Words have power. What you speak, you’re likely to become. Therefore, change your words and you will change your mindset.

Instead of referring to yourself as a bullying victim, begin saying that you’re a bullying target.

This is the first step in changing your mindset and getting out of victim-mode.  Not only must you learn about the mindsets of bullies, you must also learn about your own mindset as well.

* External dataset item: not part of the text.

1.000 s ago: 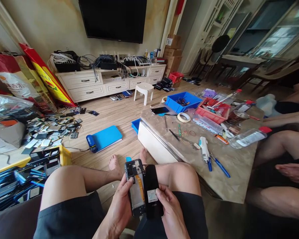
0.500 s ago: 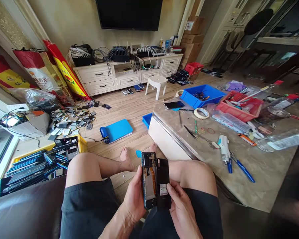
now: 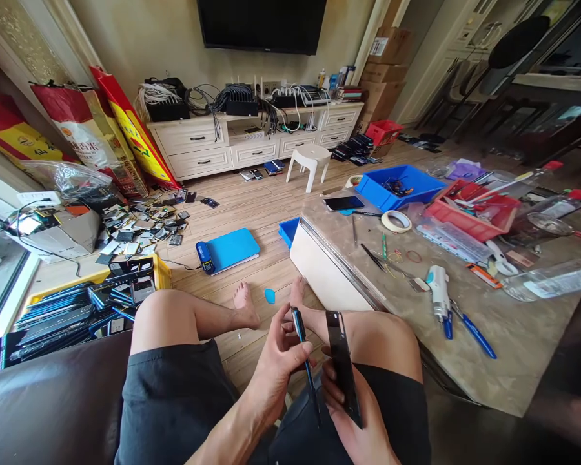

Learn about the mindsets of victims and also the mentality of people who refuse to be victims. The key is to change your own way of thinking too.

Stop thinking of yourself as a victim and you’ll have more control over your life. Also, you’ll have the courage to make your own decisions, even if those decisions upset other people.

However, if you don’t get rid of that victim-attitude, you’ll only continue to allow your bullies to take away your power. Thus, you’ll remain dis-empowered.

As a result, you’ll least likely put in the work to reclaim your power.

3. Get to know your worth.

Knowing your worth means knowing your value as a human being. Moreover, it means knowing who you are and the good you deserve. And, more importantly, it means knowing what you do and don’t like and what you will and will not put up with.

Therefore, when you know your worth, you won’t settle for less than what you want. In other words, you won’t put up with abuse nor will you crawl behind anyone who doesn’t value you.

Instead, you’ll be picky who you associate with. You’ll be selective of your friends and romantic partners. Also, you’ll get rid of the creeps who disrespect you. And you’ll do it without so much as a shred of guilt.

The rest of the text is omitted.